● **Task statement**: Look for the line that has "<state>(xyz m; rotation" in the material below; please repeat it and every line after it, exactly, up to and including the line that has "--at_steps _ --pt", and nothing else.

● **Provided entries**:
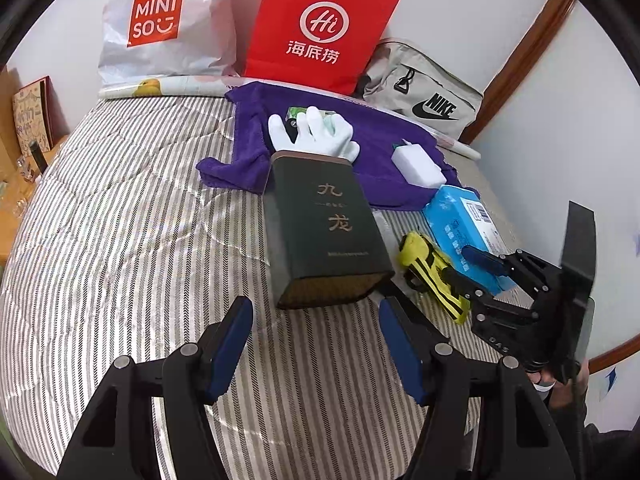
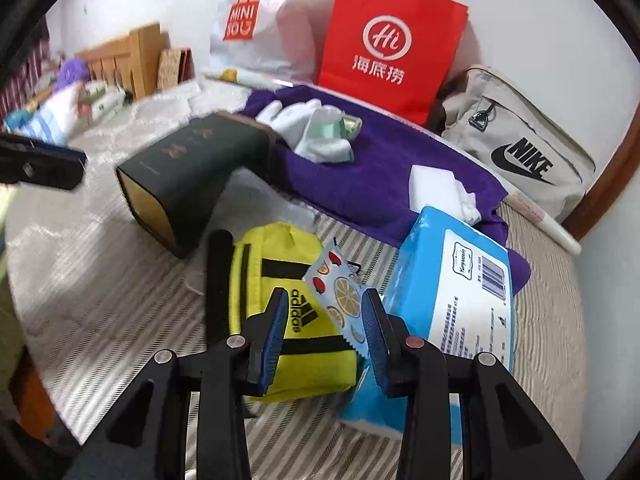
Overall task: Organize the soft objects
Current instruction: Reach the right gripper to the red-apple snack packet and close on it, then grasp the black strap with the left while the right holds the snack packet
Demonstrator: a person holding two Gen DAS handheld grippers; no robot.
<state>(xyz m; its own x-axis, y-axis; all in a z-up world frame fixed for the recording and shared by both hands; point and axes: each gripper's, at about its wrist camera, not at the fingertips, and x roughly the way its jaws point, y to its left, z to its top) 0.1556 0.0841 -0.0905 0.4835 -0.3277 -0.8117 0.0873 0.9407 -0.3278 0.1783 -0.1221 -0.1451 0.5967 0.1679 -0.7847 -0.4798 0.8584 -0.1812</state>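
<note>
Several soft things lie loose on the striped quilt (image 1: 120, 208), so the sorting looks barely begun. Purple towel (image 1: 384, 136) is spread near the far edge, in front of the red paper bag (image 1: 320, 28) and the white shopping bag (image 1: 160, 28); a white glove (image 1: 316, 132) and a white sponge block (image 1: 418, 166) rest on it. Dark green box (image 1: 324, 232) lies on its side, its far end overlapping the towel and the glove's cuff; whether anything is inside cannot be told. Blue tissue pack (image 2: 452, 292) sits at the towel's near corner, with the yellow pouch (image 2: 280, 312) just beside it and a fruit-print packet (image 2: 340, 300) lying between pouch and pack. Right gripper (image 2: 326, 328) hangs directly over pouch and packet, jaws part open, pads (image 2: 276, 332) on either side of the packet's lower end but not pressing on it as far as the wrist view shows; nothing is held. Left gripper (image 1: 316, 344) hovers over bare quilt short of the box's near end, jaws apart and empty. Grey sports bag (image 1: 424, 84) leans by the wall, apparently untouched. Judgement: no item shows as gathered or put away; pouch, packet, tissues, glove, sponge and towel all remain to be dealt with, and the pouch or packet seems the likely next pick.
</note>
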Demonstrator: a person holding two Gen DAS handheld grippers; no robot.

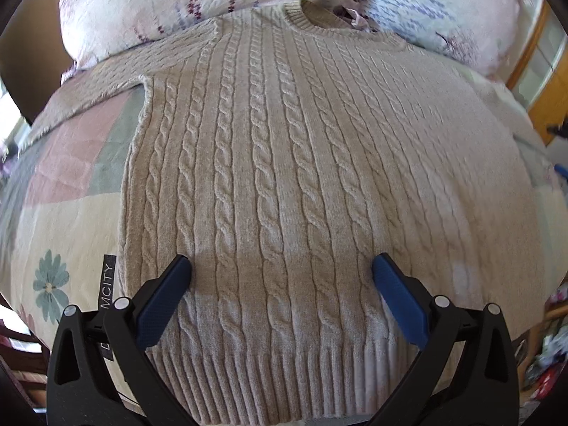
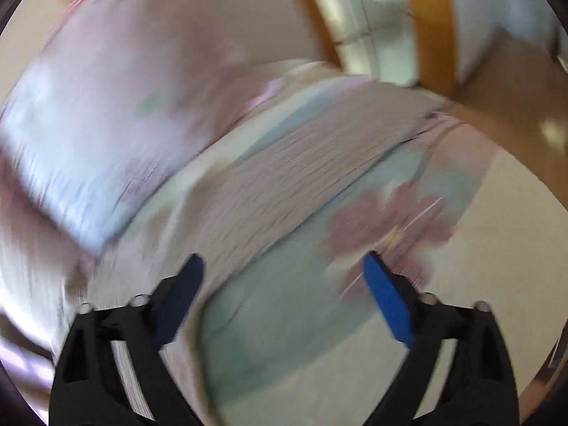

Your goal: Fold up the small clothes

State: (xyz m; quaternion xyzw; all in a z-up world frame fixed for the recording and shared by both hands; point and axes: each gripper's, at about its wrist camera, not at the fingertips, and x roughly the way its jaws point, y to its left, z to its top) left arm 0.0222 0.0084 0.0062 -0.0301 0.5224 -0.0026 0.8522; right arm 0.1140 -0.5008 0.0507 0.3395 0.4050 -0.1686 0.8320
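Note:
A beige cable-knit sweater [image 1: 284, 163] lies flat, front up, on a bed, its collar toward the pillows and its ribbed hem nearest me. Its left sleeve [image 1: 88, 81] stretches out to the left. My left gripper [image 1: 282, 266] is open and empty, hovering over the sweater's lower body just above the hem. The right wrist view is blurred by motion. My right gripper [image 2: 282, 262] is open and empty above the bedspread, with the sweater's right sleeve [image 2: 284, 177] stretched out ahead of it.
A patchwork floral bedspread [image 1: 67, 220] covers the bed. Two floral pillows [image 1: 149, 3] lie behind the collar. Wooden furniture and floor [image 2: 497, 81] lie beyond the bed's right edge.

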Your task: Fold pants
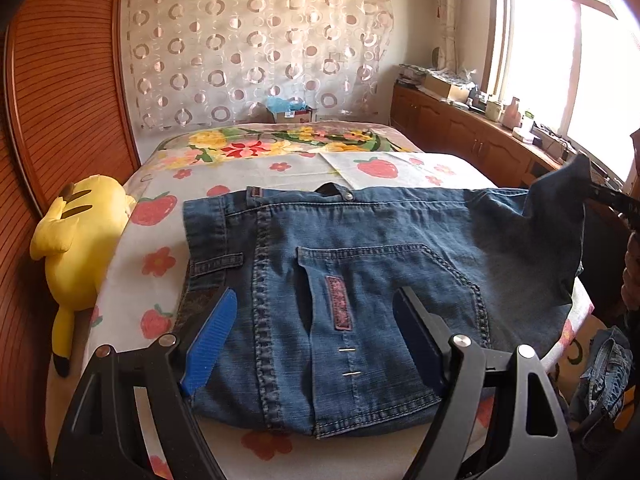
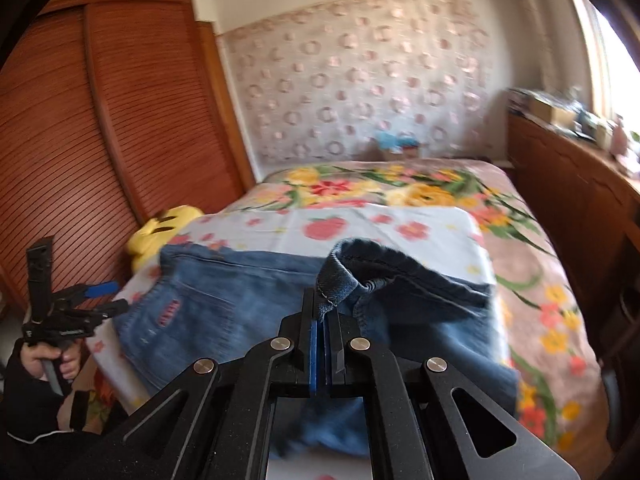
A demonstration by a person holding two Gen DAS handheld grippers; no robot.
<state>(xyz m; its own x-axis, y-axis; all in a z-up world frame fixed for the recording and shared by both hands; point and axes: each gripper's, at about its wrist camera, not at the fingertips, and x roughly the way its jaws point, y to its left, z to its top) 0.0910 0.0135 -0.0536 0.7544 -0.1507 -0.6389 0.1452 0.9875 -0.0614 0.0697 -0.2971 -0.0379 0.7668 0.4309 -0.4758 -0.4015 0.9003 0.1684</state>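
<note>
The jeans lie flat across the near end of the bed, waistband toward the far side, on a sheet spread over a blanket that shows beyond it. A plush toy lies at the bed's left edge, against the wardrobe. A cabinet runs along the right, under the window. A curtain hangs behind the bed, a box before it.

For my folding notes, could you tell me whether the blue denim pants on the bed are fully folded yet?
Partly folded: blue denim pants lie doubled, one hem raised in the shut right tool.
</note>
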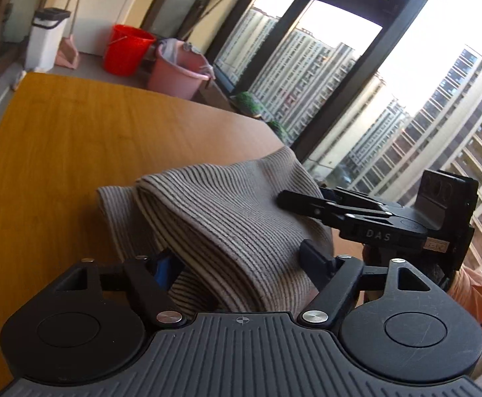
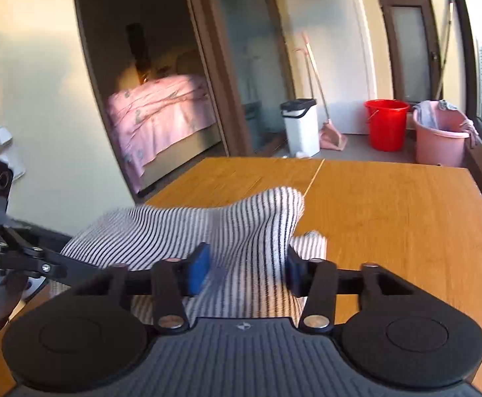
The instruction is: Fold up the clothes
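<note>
My left jaws (image 1: 244,261) and right jaws (image 2: 245,269) each have a bunched ridge of the striped garment (image 2: 181,225) between their pads, narrowed onto it, though I cannot tell how firmly they bite. It lies on the near part of the wooden counter (image 2: 389,205). I judge I'm mid-fold: next, carry both edges across together, evenly.

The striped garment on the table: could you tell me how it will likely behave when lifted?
The striped garment looks floppy: it bunches and drapes between the right gripper pads. Its ribbed knit probably grips rather than slips. It seems light, so unheld parts would likely sag towards the table.
</note>
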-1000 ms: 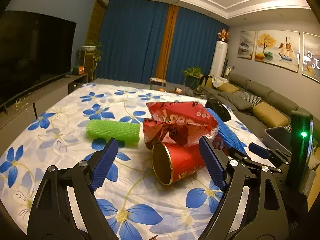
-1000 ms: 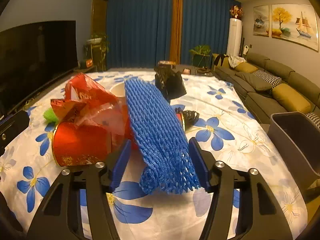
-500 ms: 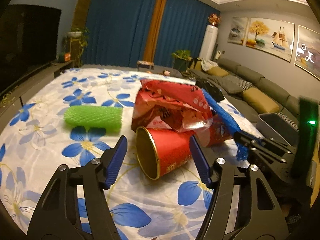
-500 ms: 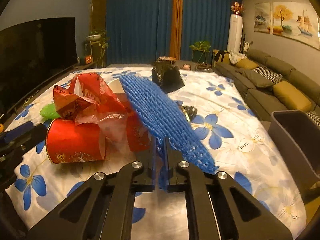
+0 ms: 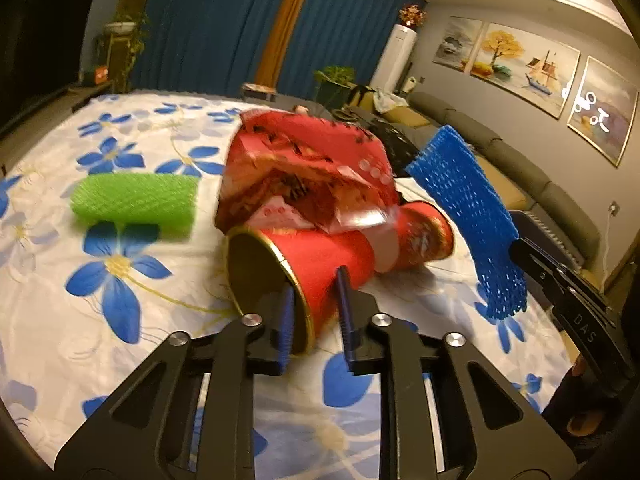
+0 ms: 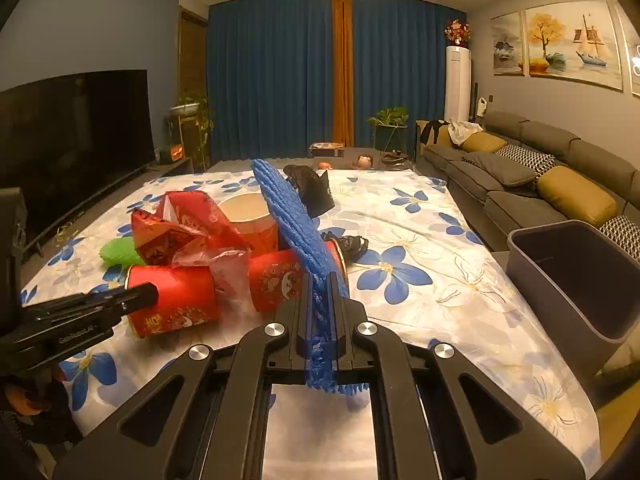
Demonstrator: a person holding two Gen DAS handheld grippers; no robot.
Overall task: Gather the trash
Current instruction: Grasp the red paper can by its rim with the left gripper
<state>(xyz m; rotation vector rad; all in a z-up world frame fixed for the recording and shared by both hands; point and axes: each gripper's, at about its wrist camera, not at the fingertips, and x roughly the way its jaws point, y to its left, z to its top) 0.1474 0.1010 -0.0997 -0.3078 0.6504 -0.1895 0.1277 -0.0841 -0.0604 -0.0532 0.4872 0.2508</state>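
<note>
Only from right wrist: grey bin (image 6: pixel 576 280).

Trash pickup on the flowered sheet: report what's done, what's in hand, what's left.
Done: nothing is visible in the grey bin.

In hand: the right gripper is shut on the blue foam net. The left gripper has just been closing and pinches the wall of the red cup.

Left: the red wrapper, green foam net, second red cup, paper cup and black bags.
</note>
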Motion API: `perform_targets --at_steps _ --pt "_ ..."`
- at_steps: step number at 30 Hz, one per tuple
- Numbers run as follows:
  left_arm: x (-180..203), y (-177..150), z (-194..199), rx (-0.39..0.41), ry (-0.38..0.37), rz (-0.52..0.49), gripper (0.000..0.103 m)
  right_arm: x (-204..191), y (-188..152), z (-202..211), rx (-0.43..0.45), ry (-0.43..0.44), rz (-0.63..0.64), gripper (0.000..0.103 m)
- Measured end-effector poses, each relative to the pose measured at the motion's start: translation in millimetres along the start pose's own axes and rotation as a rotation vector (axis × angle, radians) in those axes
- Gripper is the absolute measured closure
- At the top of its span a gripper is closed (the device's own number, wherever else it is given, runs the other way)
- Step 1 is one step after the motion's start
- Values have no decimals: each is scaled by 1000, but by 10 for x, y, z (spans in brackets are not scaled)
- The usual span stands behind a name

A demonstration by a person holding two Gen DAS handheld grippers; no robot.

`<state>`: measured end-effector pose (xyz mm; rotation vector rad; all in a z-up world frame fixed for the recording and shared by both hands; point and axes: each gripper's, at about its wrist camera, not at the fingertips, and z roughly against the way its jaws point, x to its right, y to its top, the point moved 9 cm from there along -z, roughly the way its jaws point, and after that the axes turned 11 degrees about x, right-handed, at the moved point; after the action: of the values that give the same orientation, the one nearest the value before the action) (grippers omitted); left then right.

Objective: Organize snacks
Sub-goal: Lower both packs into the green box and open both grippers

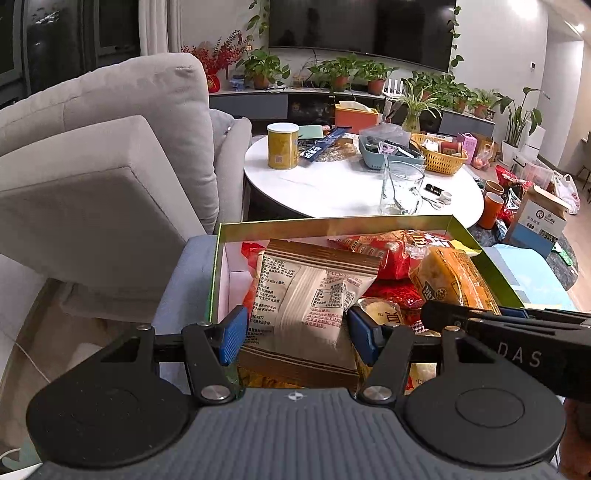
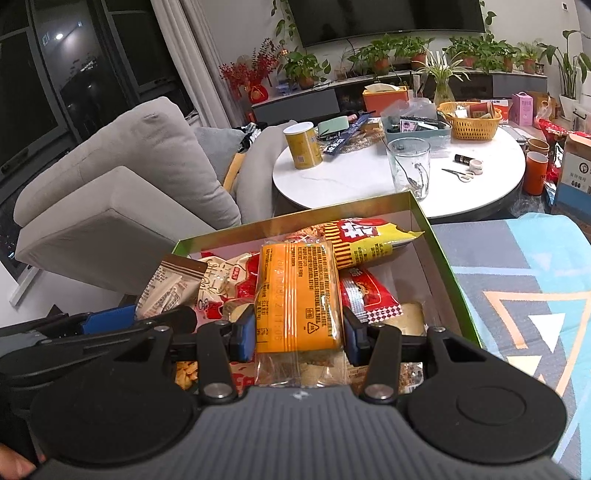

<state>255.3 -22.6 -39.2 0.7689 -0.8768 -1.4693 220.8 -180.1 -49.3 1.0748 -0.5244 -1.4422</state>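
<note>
— Living room, night: what do we log behind the box?

— We log a grey sofa at left, a round white table beyond, and a wall TV over a shelf of potted plants. On the table we count a yellow can, a glass mug, a blue tray and a yellow basket.

— And the snacks?

— We find them heaped in a green-rimmed box, which sits on a patterned blue cloth. Among them we note a red-and-yellow bag near the far wall and a red packet beneath the orange one.

— Left gripper?

— Our left gripper is closed on a white pouch with brown striped ends; both blue pads press its sides, and it stands tilted over the near-left part of the box.

— Right gripper?

— Our right gripper clamps an orange pack between its pads, held lengthwise above the heap at the middle of the box.

— How do the two stand?

— We see them side by side, near each other, each showing at the edge of the other's view.
</note>
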Motion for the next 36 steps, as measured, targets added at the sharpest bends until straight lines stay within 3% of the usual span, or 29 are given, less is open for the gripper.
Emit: perform_targets --at_steps 11,13,15,36 --pt "12 -29 -56 -13 10 -6 46 52 -6 -36 -1 -20 -5 47" --pt "-2 -42 -66 -21 23 -9 46 47 4 -26 12 -32 3 38" --pt "-12 -54 -69 -27 25 -9 46 41 19 -2 26 -34 14 37" --pt "-28 -82 131 -24 35 -15 46 -27 16 174 41 -32 30 36"
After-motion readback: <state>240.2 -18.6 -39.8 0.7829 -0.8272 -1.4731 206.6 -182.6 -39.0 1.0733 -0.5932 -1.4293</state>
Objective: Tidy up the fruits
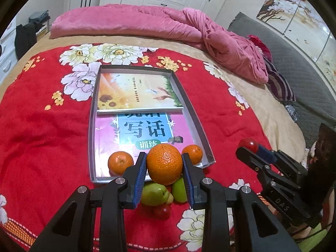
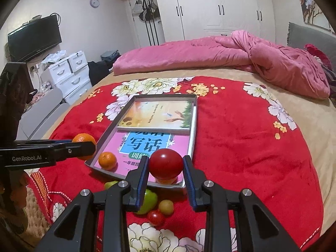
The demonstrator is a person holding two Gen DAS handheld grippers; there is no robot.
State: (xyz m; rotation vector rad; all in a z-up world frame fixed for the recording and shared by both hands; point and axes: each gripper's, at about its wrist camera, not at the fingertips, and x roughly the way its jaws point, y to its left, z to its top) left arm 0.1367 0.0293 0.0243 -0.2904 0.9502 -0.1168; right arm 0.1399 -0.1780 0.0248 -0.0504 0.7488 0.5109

● **Completed task**:
<state>(xyz m; rotation vector rad; all in a z-up world frame fixed for the recording and shared by both hands; point and axes: each gripper's, at about its wrist camera, not at the fingertips, and x roughly the way its jaws point, y to its left, z to its top) 0.1474 0.1010 -0.0997 -0.3078 0.6504 -0.1895 0.1277 -0.0841 -0.0604 -0.0532 0.4872 0.2508</state>
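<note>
Only from right wrist: grey bin (image 6: pixel 576 280).

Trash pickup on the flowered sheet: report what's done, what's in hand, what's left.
Done: nothing is visible in the grey bin.

In hand: the right gripper is shut on the blue foam net. The left gripper has just been closing and pinches the wall of the red cup.

Left: the red wrapper, green foam net, second red cup, paper cup and black bags.
</note>
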Motion API: `perform_targets --at_steps _ --pt "_ ..."`

The exercise requires no additional answer.